Expanding this point, if we can demonstrate faithfulness in our shrewd use dishonest wealth to make friends and receive welcome, then we come show we can be trusted with more important things. For in using dishonest wealth to ease the burdens of the poor, to create community and neighbourliness, to receive the welcome of those around us, we demonstrate that we do not serve money. We demonstrate our understanding of the finiteness of money, which even the finest and largest storehouses cannot secure from the forces of death. We cannot, Jesus remarks, serve God and wealth, but we can use wealth to serve God by using it to serve others.
 
But using wealth to serve God requires us to recognise a few things. The first is that there is something of a dishonest character to wealth – that is to say the kind of exorbitant wealth acquired by the landowner in this parable cannot really come to be without systems of inequality, injustice, and exploitation. Little wonder then does Jesus say that to devote oneself to wealth, to love wealth, is to despise God, for God is a God of justice, liberation, and dignity. And so if we find ourselves with access to dishonest wealth, do not serve it, but shrewdly use it to make friends (now, importantly, from the parable, the kind of making friends we are talking about are the poor, who the manager seeks to release from debt – in so doing he keeps with the mission of Jesus himself; as announced in Luke 4).
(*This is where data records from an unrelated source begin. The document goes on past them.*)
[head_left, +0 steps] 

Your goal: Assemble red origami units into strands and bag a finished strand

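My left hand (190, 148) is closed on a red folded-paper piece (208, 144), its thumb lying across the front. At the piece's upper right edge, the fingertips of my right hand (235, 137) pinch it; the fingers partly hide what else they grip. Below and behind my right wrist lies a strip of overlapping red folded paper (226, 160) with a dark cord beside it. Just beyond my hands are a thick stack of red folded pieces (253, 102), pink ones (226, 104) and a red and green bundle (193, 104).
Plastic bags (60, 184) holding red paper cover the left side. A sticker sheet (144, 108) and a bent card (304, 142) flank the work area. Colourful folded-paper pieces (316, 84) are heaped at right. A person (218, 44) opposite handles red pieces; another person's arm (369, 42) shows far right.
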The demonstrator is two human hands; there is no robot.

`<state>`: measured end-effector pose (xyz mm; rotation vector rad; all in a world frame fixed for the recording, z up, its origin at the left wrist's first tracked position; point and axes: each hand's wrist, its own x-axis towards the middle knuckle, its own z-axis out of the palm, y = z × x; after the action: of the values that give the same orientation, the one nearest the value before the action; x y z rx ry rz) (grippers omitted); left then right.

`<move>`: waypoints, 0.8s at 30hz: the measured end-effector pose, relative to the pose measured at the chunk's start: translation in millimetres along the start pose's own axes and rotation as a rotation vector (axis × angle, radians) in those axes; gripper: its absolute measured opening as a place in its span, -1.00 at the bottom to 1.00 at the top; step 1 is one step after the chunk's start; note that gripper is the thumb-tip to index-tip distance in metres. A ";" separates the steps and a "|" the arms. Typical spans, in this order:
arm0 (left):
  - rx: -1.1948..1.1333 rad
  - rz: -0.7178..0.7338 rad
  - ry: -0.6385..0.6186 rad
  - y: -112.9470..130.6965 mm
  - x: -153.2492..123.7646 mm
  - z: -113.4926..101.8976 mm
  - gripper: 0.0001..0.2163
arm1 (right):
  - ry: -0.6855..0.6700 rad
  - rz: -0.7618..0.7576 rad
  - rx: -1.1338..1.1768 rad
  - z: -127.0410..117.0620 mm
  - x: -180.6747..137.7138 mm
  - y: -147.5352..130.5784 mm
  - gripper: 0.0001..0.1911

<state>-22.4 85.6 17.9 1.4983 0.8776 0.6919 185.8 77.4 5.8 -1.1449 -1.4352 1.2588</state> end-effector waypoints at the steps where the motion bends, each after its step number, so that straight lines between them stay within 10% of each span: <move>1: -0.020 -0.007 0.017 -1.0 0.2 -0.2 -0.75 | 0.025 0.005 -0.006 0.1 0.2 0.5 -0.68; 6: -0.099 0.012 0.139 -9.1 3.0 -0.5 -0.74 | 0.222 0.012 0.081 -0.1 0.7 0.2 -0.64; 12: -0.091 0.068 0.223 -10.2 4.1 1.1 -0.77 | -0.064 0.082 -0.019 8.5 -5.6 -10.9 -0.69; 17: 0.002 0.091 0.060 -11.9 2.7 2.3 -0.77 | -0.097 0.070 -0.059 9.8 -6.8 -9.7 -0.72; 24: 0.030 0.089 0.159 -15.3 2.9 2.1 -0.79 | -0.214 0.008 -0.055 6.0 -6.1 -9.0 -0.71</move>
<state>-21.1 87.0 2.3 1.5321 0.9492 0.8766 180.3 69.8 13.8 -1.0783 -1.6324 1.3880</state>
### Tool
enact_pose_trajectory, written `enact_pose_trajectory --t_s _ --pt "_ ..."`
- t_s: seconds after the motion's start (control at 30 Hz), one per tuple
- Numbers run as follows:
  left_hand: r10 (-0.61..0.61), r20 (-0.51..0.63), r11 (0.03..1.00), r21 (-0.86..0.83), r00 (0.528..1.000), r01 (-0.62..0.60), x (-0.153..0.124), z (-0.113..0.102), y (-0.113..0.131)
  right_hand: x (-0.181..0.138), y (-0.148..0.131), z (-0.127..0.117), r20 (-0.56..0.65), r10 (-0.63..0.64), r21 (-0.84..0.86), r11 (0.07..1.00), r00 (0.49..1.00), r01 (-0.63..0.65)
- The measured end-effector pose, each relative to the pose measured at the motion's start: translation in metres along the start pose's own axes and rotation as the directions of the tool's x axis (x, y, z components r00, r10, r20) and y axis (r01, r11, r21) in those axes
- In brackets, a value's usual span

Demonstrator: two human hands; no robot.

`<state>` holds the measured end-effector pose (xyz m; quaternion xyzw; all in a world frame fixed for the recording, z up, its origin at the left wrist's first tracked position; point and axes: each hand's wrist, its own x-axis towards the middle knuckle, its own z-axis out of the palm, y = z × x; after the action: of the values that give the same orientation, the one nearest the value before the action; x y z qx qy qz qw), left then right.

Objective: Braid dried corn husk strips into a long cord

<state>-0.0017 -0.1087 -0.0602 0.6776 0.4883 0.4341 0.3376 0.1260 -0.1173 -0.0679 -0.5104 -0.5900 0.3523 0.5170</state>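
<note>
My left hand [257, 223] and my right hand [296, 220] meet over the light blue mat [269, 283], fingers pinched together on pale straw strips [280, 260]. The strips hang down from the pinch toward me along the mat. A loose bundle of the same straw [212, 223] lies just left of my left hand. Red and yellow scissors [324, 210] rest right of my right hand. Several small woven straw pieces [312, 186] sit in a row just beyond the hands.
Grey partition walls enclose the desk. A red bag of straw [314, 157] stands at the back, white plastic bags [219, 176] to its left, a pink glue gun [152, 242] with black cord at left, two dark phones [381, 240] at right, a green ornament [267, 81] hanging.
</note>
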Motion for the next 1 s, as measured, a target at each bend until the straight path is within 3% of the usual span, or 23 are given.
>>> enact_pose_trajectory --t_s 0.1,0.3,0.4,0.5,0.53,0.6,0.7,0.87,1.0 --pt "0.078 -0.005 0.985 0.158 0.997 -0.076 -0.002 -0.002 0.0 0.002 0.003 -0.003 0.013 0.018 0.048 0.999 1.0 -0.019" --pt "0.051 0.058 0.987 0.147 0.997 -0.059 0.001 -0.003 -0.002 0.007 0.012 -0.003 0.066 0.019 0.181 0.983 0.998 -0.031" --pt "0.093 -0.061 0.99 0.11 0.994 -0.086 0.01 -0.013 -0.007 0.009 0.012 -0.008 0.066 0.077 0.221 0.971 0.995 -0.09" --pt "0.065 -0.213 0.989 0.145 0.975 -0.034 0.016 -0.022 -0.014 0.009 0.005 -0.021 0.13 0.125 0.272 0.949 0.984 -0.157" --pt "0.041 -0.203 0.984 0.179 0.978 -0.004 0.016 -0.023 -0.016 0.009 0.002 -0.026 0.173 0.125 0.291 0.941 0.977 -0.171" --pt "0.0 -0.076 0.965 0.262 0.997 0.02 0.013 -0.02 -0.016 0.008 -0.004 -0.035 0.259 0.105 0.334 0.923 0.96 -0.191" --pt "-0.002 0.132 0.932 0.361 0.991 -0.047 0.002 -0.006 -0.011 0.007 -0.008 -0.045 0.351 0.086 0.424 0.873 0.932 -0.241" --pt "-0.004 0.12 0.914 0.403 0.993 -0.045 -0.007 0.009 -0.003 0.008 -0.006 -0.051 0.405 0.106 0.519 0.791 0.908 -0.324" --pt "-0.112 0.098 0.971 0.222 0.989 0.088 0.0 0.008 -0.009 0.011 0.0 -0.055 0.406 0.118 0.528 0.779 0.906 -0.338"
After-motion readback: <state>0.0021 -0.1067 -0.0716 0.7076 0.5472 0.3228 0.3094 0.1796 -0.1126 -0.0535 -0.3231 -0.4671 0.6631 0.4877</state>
There is something of Jesus’ instruction to his disciples that we are to be innocent as doves and wise as serpents – we must not make ourselves ignorant to either the character of wealth, nor the way it can be used to serve and bless others. And finally, the manager makes an important connection – one which is all too rare in many an age – despite having a position of some authority and importance, he is much closer to the tenants working the land the owner of the land, much closer to those in debt than to the one they are in debt to. The manager recognises this, and in so doing recognises that his future wellbeing is found in friendships and trust with the debtors rather than the landowner, the many rather than the one. This is an important lesson for us both on a material reality (as our work of justice, equality, and mercy will be bolstered by a recognition that by and large we are closer to our unhoused neighbour, or our neighbour who is a climate refugee, than the increasingly small top % whose storehouses contain the vast majority of worldly wealth) and it is also important as a spiritual reality (as we are all those who are taught by Christ to pray for the forgiveness of our debts, as we pray to be those who forgive our debtors – we are all those who rely on the largess of Christ’s grace to welcome us into the eternal household of God).
 
But even as we glean these possibilities for Christian living, we come back to the beginning and let the parable stay strange. In its strangeness we are reminded again, that the story and movement into which we are called is something of a strange one. For we seek, against the wisdom of the world, to devote ourselves to God, revealed most dramatically in the folly of the cross of Christ, as the loving master of our lives.